No Longer Human, Vol. 1

By Usamaru Furuya, based on the novel by Osamu Dazai. Released in Japan by Shinchosha, serialized in the magazine Weekly Comic Bunch. Released in North America by Vertical.

Vertical released 3 new series in quick succession this past month, and this may be the least talked about of the three. However, it should be talked about more, as it’s excellent, with Furuya creating a disturbing mood of suffocation and pretense as he adapts a classic Japanese novel about despair into modern times.

The original novel by Dazai was released in 1948, and is still beloved in Japan. We’ve seen its influence here already; the first Book Girl novel used it as a focal point, and Sayonara, Zetsubou-sensei has many similarities between its protagonist and the narrator of No Longer Human. Furuya uses a bit of a distancing device to bookend the manga, showing himself looking at a website that supposedly describes the life of Yozo Oba, a young man who seems dissolute and bored with life.

The back cover notes that he takes refuge in clowning, but honestly we only see that for the first chapter of the book. In reality, Yozo has a different face for each situation he’s in, and seems to throw on personalities at random. This is not all that uncommon, of course, but he’s also a teenager, and seems to regard his attitude as unique and everyone else as being happy and content. In other words, Yozo thinks too much. As the manga goes on, various bad things start happening to him, but he deals with it by either reacting on the fly or drifting aimlessly. Yozo lacks a purpose.

This isn’t a horror manga (more on that later in the week), but there are certainly several images within that could be right at home in a horror anthology. Furuya loves to draw surrealistic mindscapes showing his characters’ fractured psyches, and so we see swirling faces, blank puppet eyes, and dolls breaking apart in the sea. What Yozo goes through is no picnic, either – he may start out as a rich dilettante, but his family curtails his allowance, then cuts him off completely. And the political group he joins turns out to be a terrorist organization. Is it any wonder he ends Volume 1 where he does?
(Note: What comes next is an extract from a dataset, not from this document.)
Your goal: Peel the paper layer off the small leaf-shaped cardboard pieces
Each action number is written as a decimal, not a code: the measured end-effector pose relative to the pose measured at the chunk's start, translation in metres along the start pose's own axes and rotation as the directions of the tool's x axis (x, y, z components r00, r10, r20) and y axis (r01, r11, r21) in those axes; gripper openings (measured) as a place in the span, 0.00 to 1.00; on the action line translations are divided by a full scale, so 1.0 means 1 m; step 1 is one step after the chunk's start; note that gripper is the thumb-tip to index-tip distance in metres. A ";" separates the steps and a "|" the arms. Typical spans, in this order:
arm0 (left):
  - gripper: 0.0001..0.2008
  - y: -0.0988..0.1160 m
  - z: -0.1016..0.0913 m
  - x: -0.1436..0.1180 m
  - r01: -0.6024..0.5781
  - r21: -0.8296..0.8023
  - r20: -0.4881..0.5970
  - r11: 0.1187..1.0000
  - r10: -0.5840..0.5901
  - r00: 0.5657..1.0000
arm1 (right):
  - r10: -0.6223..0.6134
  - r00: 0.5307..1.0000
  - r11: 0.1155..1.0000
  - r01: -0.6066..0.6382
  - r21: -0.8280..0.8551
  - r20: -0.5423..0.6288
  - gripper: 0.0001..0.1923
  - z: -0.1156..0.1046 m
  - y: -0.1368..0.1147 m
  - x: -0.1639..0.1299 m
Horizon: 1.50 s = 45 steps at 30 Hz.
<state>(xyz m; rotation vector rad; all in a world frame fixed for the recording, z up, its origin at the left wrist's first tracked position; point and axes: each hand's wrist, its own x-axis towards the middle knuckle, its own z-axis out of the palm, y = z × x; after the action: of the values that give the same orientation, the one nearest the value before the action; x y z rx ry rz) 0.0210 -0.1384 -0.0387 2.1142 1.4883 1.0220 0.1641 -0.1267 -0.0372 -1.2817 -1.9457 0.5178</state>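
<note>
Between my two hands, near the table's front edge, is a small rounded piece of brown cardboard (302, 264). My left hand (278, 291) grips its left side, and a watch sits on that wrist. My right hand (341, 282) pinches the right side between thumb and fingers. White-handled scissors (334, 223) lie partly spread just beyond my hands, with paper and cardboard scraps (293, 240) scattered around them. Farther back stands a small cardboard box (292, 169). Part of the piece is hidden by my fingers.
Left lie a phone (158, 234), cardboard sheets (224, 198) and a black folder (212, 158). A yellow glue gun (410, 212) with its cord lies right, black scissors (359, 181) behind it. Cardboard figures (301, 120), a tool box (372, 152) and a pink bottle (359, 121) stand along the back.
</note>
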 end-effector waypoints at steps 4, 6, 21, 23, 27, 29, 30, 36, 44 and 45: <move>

As with Genkaku Picasso, the emphasis here is on imagery. Furuya is served well by a pre-existing plot, however, even if he’s adapting it to modern times, and so things hold together better than they did in Picasso. This is also for a far older audience than Picasso; there are several scenes with Yozo having sex, and there’s also some violence and graphic situations, particularly at the end of the first volume. No one is going to have their psyche magically fixed by a pen here.

As with most of Furuya’s works, No Longer Human isn’t for everyone. But I definitely regarded it as a step up from Picasso, and it lacks (so far) the sexual violence and gore of Lychee Light Club. Intriguingly, the flipped format we see here *isn’t* flipped – Furuya redrew his entire manga left-to-right for the French market, and Vertical is using that version. It works very well. For those looking for a psychological thriller with intellectual overtones, give this a try.